Abstract
Introduction: The molecular heterogeneity of acute myeloid leukemia (AML) complicates clinical assessments for optimal therapeutic selection and management of emergent resistance based on mutations and cytogenetics alone. The incorporation of gene expression profiles has the potential to augment current prognostic stratification. In patients treated with intensive chemotherapy, a 17-gene expression-based signature of leukemia stem cells (LSC17) is predictive of survival outcomes and responsiveness (Ng et al., 2016). For patients ineligible for intensive chemotherapy, less differentiated tumors are more sensitive to hypomethylating agents plus the BCL2 inhibitor venetoclax (HMA+Ven), whereas differentiated tumors exhibit reduced sensitivity (Pei et al., 2020; Kuusanmäki et al., 2020). Transcriptomic classification of AML tumors according to differentiation state (van Galen et al., 2019) aligns with ex vivo Ven sensitivity (Bottomly et al., 2022; Zeng et al., 2022).
Methods: We developed a rapid, gene expression-based assay called Myelo-ID to simultaneously profile AML stemness (LSC17), tumor differentiation states, and apoptotic target gene levels. RNA extracted from freshly isolated primary AML patient mononuclear cells was used to synthesize cDNA. Samples were loaded onto a custom TaqMan Array Card panel for the targeted genes and amplified by quantitative PCR (qPCR). Expression data were analyzed for quality control, normalization, calculation of enrichment scores, and report generation in a custom R workflow. Banked AML patient samples with matched RNAseq and ex vivo Aza+Ven drug sensitivity data were used to validate tumor cell state scores. LSC17 scores were validated through an exchange of reference cohort patient samples analyzed using a clinical Nanostring-based assay (Ng et al., 2022). Clinical, genetic, and treatment information was curated from patient medical records. Features for HMA+Ven-treated patients were analyzed by univariable and multivariable regression models for predictors (odds ratio (OR) or Cox hazard ratio (HR), area under the receiver operator characteristic curve (ROC AUC)) for achievement of composite complete remission (cCR) and overall survival (OS).

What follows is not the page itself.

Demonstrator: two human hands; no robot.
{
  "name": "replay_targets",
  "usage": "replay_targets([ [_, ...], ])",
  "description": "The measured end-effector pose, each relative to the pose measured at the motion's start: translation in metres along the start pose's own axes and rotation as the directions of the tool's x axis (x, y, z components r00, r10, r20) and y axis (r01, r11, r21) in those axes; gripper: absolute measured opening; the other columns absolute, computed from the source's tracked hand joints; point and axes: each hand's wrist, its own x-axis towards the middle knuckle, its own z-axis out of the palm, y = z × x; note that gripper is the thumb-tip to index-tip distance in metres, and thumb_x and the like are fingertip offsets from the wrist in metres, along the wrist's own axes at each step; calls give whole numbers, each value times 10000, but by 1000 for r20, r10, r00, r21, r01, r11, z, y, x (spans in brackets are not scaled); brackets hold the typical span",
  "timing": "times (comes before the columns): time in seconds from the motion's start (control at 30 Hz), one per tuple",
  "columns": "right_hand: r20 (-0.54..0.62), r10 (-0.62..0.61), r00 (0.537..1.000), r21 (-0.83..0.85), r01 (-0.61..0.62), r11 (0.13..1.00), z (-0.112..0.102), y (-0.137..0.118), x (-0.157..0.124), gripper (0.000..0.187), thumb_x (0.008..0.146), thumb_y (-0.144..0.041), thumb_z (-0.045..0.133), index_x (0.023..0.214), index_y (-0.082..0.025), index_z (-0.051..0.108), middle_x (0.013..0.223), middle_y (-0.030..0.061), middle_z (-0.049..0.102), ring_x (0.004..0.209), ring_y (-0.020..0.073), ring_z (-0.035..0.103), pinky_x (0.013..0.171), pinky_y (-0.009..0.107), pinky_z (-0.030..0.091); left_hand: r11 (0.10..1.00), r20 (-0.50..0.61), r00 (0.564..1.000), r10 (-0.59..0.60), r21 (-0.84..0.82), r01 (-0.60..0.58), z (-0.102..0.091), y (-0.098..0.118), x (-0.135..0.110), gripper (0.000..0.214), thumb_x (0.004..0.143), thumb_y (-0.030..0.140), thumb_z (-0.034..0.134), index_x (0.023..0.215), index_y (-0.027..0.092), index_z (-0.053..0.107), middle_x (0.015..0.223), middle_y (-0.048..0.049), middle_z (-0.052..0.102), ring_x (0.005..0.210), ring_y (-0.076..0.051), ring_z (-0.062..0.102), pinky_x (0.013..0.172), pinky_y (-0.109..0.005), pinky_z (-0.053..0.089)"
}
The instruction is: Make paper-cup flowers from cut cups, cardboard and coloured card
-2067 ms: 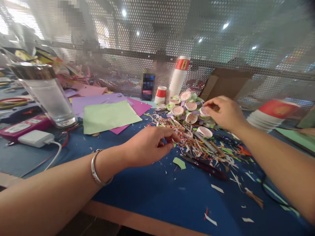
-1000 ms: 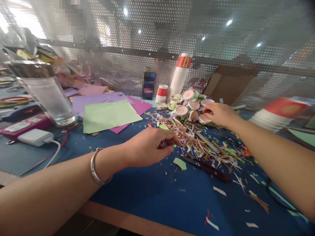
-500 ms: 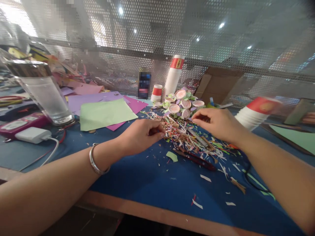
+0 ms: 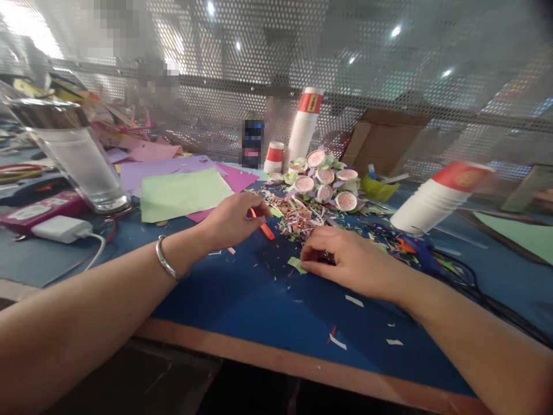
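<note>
My left hand [image 4: 237, 218], with a silver bangle at the wrist, hovers at the left edge of a heap of paper scraps [image 4: 298, 216]. Its fingers are bent, with a gap between thumb and forefinger. An orange stick [image 4: 266, 230] shows beside and behind that thumb. My right hand [image 4: 345, 256] is curled down at the near side of the heap. Its thumb tip is beside a small green paper scrap [image 4: 296, 264]. Something dark shows under its fingers, too hidden to name. Behind the heap sits a cluster of round, pink-printed discs [image 4: 325, 176] with green and purple paper bits.
Stacked paper cups [image 4: 302, 129] stand at the back; another stack [image 4: 436, 199] leans at right. A blue glue gun [image 4: 425, 253] with cables lies by my right forearm. Coloured sheets [image 4: 184, 193], a glass bottle [image 4: 88, 167] and a white charger [image 4: 63, 229] are at left.
My left hand has drawn back to the left, and the orange stick has come into view. My right hand has moved down and left, over the dark tools at the heap's near side.
</note>
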Motion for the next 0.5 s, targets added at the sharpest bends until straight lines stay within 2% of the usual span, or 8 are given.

Results: Profiling of 100 newly diagnosed (ND) AML patient samples spanning a range of clinical and genetic features revealed diverse patterns of cell state signature enrichment, in contrast to balanced expression in healthy marrow. Cell state enrichment scores were concordant with RNAseq-derived scores from the same samples (n=40; Pearson r: 0.531 to 0.943). LSC17 scores were highly correlated with scores derived from a Nanostring-based clinical assay (n=50; Pearson r=0.931), with significantly lower scores in patients achieving CR following 7+3 induction (p=2.76E-6). Primitive tumor expression profiles and increased BCL2 gene expression aligned with Aza+Ven ex vivo sensitivity (n=53; Pearson r: -0.623). Univariable analysis of 108 clinical, genetic, and gene expression features among 58 ND-AML patients treated with HMA+Ven identified mutated DNMT3A associated with both achieving cCR (OR: 7.22, p=0.016) and improved OS (HR: 0.37, p=0.010). Leukocytosis (OR: 0.16, p=0.005) and high promonocyte-like gene score (OR: 0.19, p=0.009) tracked with reduced likelihood of response; antecedent hematologic disorder (HR: 2.38, p=0.019) and mutated TP53 (HR: 2.89, p=0.005) were associated with shorter OS. High BCL2 gene expression was the most significant predictor of survival among all features examined (median OS: 19.6 vs 6.0 months; HR: 0.35, p=0.002). Multivariable regression models of the top clinical/mutation (leukocytosis, FLT3-ITD, mutated DNMT3A and RUNX1) and gene expression (promonocyte-like high) predictors for cCR showed value separately (ROC AUC: 0.890 and 0.693, respectively) but improved discrimination for responsiveness as a combined clinical/genetic/expression model (ROC AUC 0.920). High BCL2 gene expression alone was comparably predictive of 1-yr OS as the top clinical/genetic features (mutated DNMT3A andTP53; ROC AUC: 0.702 vs 0.688, respectively), with improved predictive value in a model combining these features (ROC AUC: 0.808).Conclusion:Incorporation of a rapid gene expression-based profiler of stemness, cell state, and apoptotic target genes, such as Myelo-ID assay, into the prospective evaluation of newly diagnosed AML patients may augment current clinical/genetic labs to help guide treatment selection and improve outcomes.